Waldenfels’ Egocentric Reading of Rimbaud

by hyphology

Bernhard Waldenfels wrote Phenomenology of the Alien (Grundmotive einer Phänomenologie des Fremden) in 2006 and a translation into English was quickly made available by 2011. As the original title suggests, this work is a groundwork that lays out the basic motifs of a phenomenology that focuses specifically on the “alien” (Fremd). While the translators have rendered Fremd as “alien” according to the standards of Husserlian scholarship, it must be kept in mind that it could also mean stranger, foreign, or, at times, Other (although the translation of Fremd as Other will soon be complicated).

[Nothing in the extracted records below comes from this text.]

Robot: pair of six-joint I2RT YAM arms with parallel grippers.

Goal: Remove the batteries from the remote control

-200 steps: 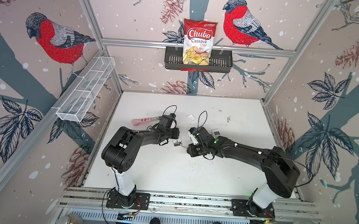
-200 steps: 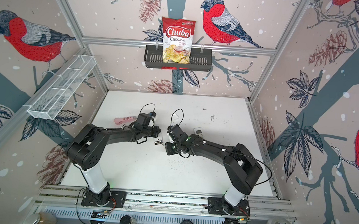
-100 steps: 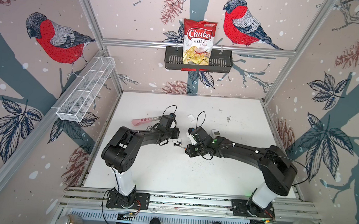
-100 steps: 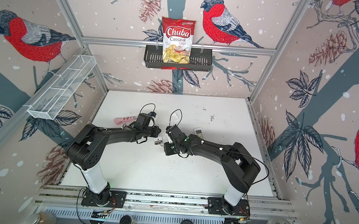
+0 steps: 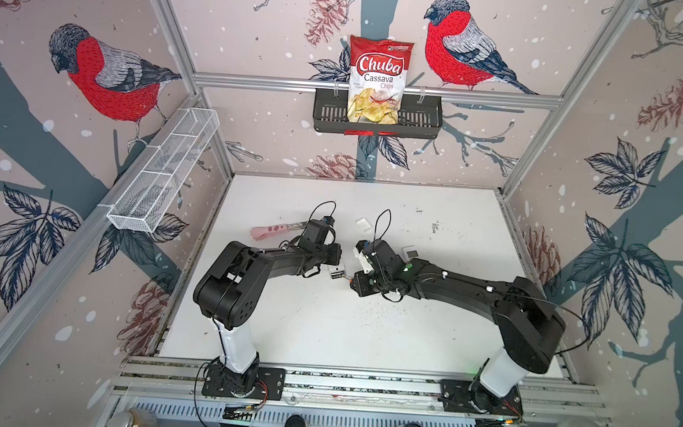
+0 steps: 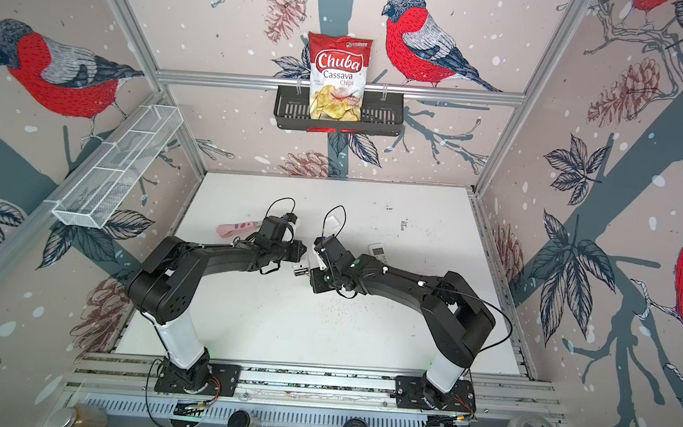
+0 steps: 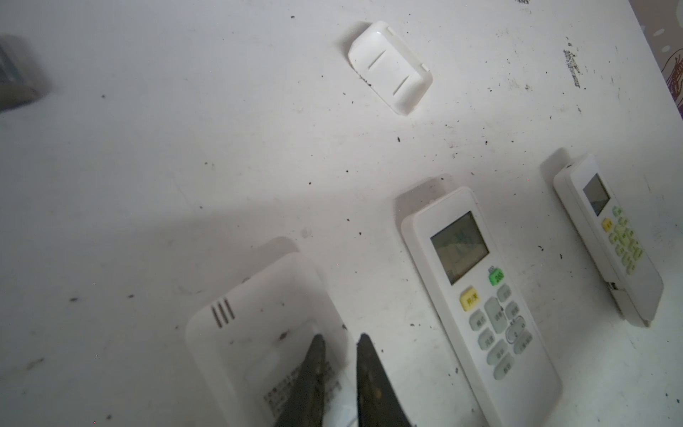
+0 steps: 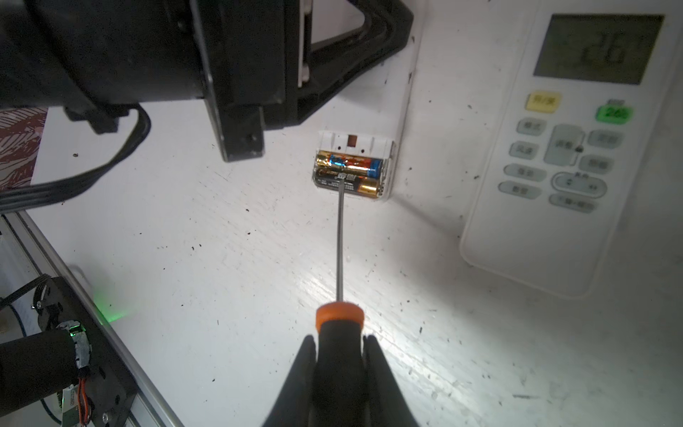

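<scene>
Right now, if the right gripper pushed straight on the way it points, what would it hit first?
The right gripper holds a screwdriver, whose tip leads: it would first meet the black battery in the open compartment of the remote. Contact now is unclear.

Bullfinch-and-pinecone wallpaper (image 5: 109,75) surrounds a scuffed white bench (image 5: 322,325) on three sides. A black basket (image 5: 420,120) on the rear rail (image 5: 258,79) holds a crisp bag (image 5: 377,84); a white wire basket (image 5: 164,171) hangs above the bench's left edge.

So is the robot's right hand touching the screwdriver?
Touching. The right wrist view shows the right gripper closed on the screwdriver, its fingers pressed against both sides of the black handle.
</scene>
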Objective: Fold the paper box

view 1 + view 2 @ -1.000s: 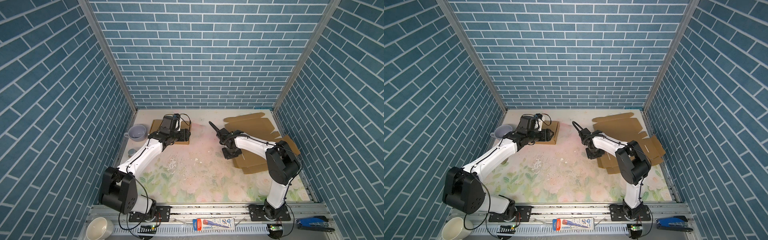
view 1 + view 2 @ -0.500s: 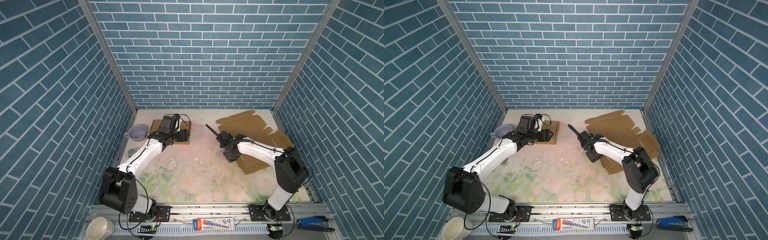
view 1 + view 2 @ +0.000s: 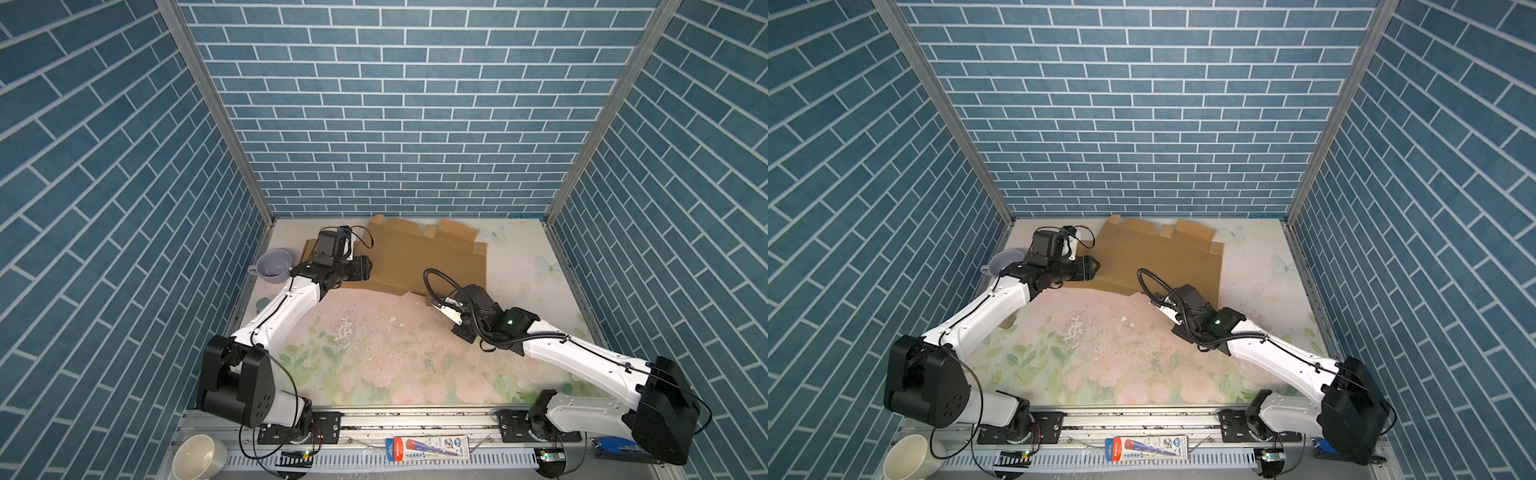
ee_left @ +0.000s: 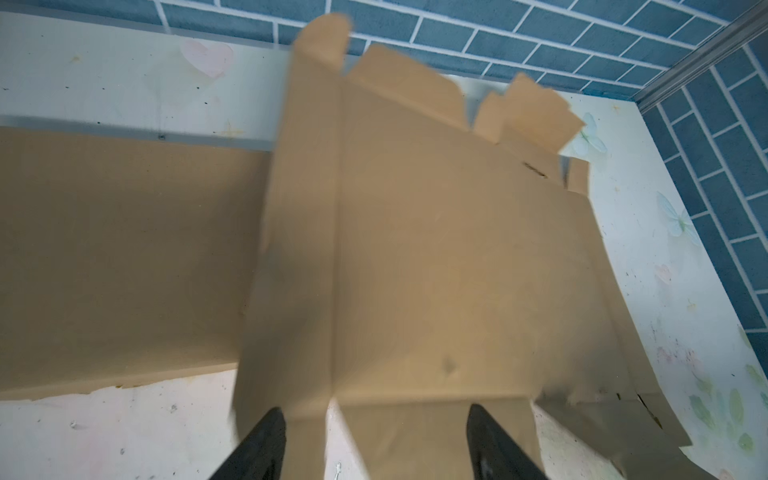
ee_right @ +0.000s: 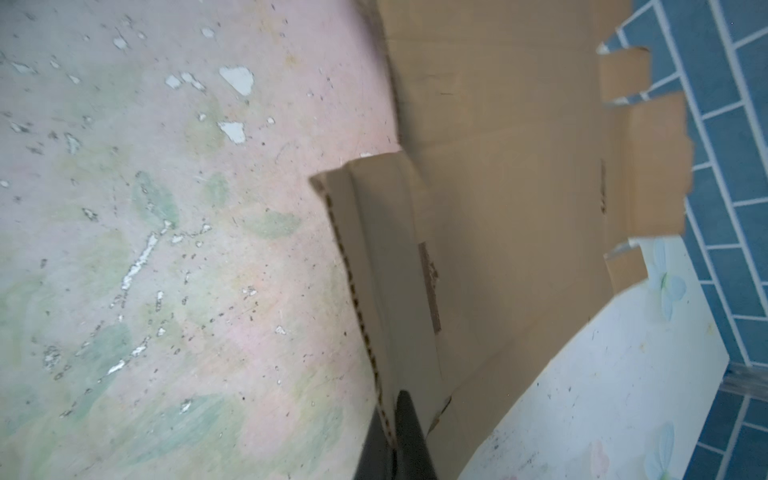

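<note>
The paper box (image 3: 432, 257) (image 3: 1158, 257) is a flat brown cardboard blank lying at the back middle of the table. Its left edge laps over a second cardboard sheet (image 4: 124, 249). My right gripper (image 3: 430, 299) (image 3: 1152, 300) (image 5: 395, 419) is shut on a front flap of the box (image 5: 519, 166), with the corrugated edge pinched between its jaws. My left gripper (image 3: 370, 266) (image 3: 1096, 266) (image 4: 376, 415) stands open at the box's left edge. A flap of the box (image 4: 436, 249) reaches in between its black fingers (image 4: 266, 440).
A lavender cup (image 3: 274, 266) (image 3: 1003, 262) sits by the left wall behind the left arm. The floral mat (image 3: 395, 357) has flaked paint spots. On the front rail lie a white mug (image 3: 199, 457), a tube package (image 3: 428, 446) and a blue stapler (image 3: 615, 446).
My right gripper, shut on the flap, has dragged the box from the right side of the table leftward and back, up to the left gripper. The left arm has stayed put.
</note>
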Robot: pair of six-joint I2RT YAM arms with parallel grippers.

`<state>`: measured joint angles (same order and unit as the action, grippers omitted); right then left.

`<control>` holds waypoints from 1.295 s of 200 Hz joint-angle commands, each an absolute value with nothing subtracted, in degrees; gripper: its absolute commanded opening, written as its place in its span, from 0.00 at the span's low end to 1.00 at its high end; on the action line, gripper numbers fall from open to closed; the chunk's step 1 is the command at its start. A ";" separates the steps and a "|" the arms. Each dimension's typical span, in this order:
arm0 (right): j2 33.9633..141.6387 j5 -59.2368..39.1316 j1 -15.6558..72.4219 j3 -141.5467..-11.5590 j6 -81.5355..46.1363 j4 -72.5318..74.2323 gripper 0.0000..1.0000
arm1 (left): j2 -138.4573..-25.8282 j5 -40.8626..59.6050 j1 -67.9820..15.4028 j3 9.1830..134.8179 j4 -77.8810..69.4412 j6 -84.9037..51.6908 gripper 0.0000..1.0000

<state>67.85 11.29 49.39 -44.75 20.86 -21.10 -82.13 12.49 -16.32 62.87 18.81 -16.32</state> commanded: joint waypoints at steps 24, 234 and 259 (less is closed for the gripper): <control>70.23 12.43 49.46 -44.91 33.33 -23.85 0.00 | -80.24 13.21 -15.47 65.11 20.38 -16.53 0.70; 80.18 6.77 17.65 -57.11 -21.38 -34.18 0.21 | -112.36 17.27 -38.74 89.52 18.23 -14.06 0.67; 81.86 -3.20 10.62 -56.14 -26.11 -32.48 0.22 | -118.69 17.91 -40.56 92.06 17.72 -15.15 0.65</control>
<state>80.71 5.19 15.31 -54.78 -15.22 -31.44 -114.02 16.82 -39.27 90.19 17.65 -14.57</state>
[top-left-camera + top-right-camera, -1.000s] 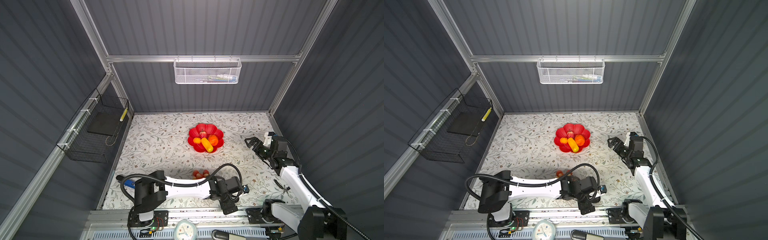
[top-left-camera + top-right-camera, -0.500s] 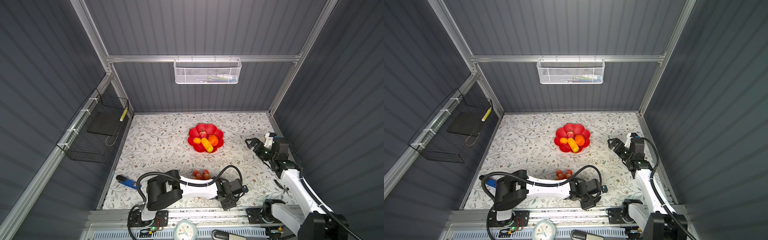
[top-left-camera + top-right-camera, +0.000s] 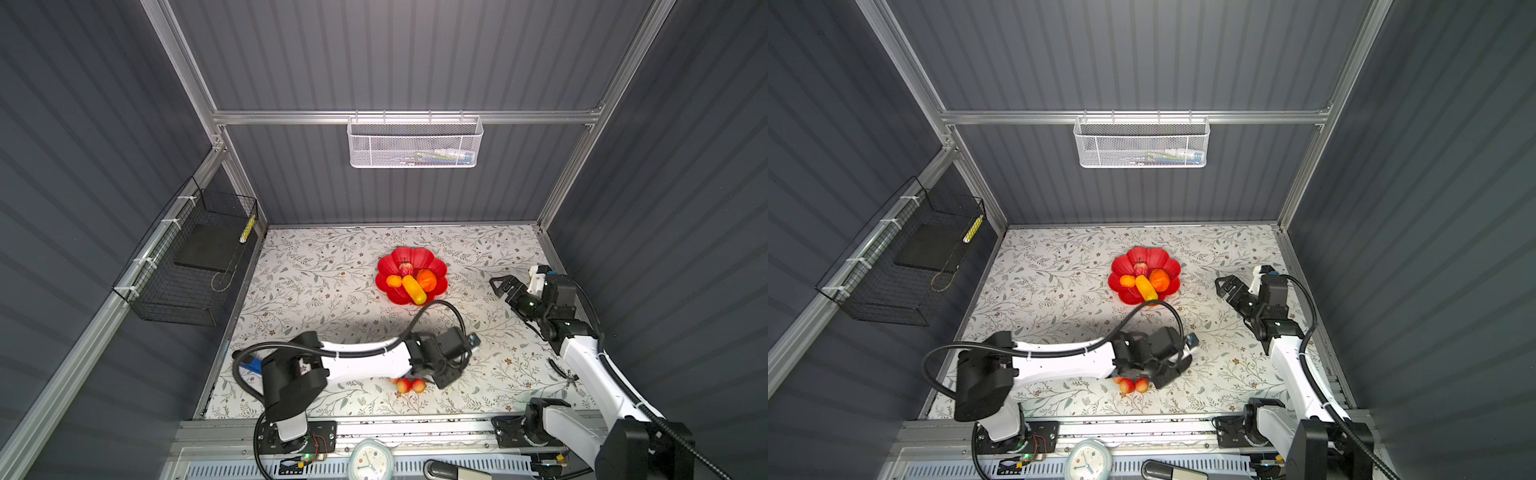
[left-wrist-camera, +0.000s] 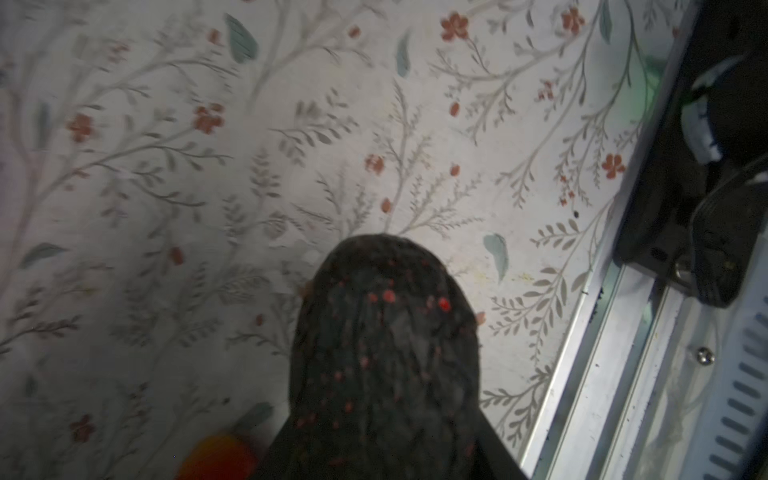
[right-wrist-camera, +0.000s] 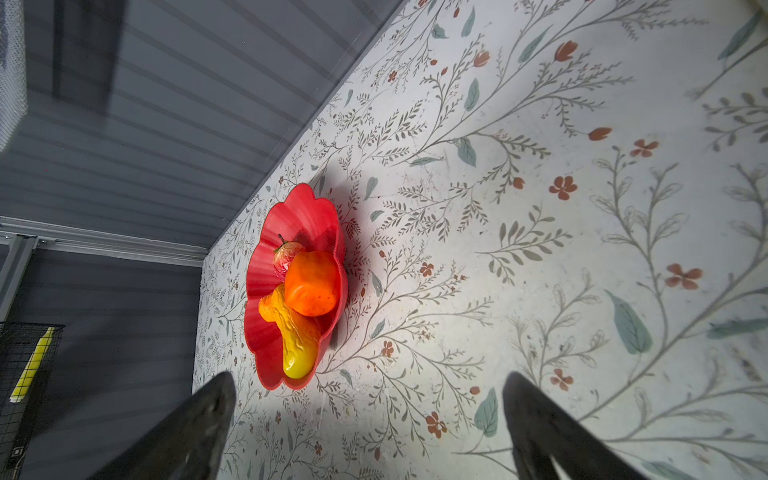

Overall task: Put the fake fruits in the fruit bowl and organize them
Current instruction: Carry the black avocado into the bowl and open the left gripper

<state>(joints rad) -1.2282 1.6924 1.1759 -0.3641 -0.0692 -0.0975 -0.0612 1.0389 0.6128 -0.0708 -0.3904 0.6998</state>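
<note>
The red scalloped fruit bowl [image 3: 415, 257] [image 3: 1148, 255] [image 5: 299, 216] stands mid-table. It holds two orange rounds [image 3: 427, 279] [image 3: 393, 281], a yellow oblong [image 3: 414, 289] and a strawberry [image 3: 406, 267]. My left gripper [image 3: 446, 376] [image 3: 1167, 376] is low near the front edge. In the left wrist view it is shut on a dark bumpy oval fruit [image 4: 386, 353]. The red grapes [image 3: 409, 385] [image 3: 1133, 385] [image 4: 216, 457] lie right beside it. My right gripper [image 3: 500, 284] [image 3: 1225, 286] [image 5: 370, 386] hangs open and empty, right of the bowl.
A white mesh basket [image 3: 414, 143] hangs on the back wall. A black wire basket [image 3: 187, 266] with a yellow tube [image 3: 248, 228] hangs on the left wall. The metal front rail [image 4: 602, 374] runs close to the left gripper. A blue object [image 3: 251, 368] lies front left.
My left jaws have closed round the dark bumpy fruit. The left forearm has shifted toward the back, so the grapes now show on its near side. The right arm has barely moved.
</note>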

This work contains constant references to Waldenfels’ previous books. In the introduction, he correlates each chapter with some previous book that he has written (only one of which is available in English). The text is thus not only an outline of the basic motifs of a phenomenology of the alien, but also a survey of Waldenfels’ corpus. Given that Waldenfels is a scholar of Edmund Husserl, it is no surprise that Husserl’s name appears more frequently than any other in the book. What is surprising is that one of the other most mentioned names is that of the French poet, Arthur Rimbaud. Specifically, Waldenfels repeated refers to a line from a letter that Rimbaud wrote when he was 16. What does the gossip of a teenager have to do with transcendental phenomenological science? Waldenfels believes there is an important link and, while he may be right, he is right for the wrong reasons.


Alien vs. Other

In reading Husserl, it is common to think of the “alien” as a synonym of the Other. The problem that occurs in the fifth meditation of Cartesian Meditations is precisely how it is possible to know that others/aliens exist. Here, Waldenfels believes there is a conflation. For him, Other always posits a binary opposition with the same, which we traditionally find in many continental philosophers. Alien, however, denotes a foreignness that exceeds the mere indication of difference or the not-I. Whereas the distinction between Other and same is based on a fundamental separation (as we see so clearly in Levinas), the alien is always articulated through a process of exclusion.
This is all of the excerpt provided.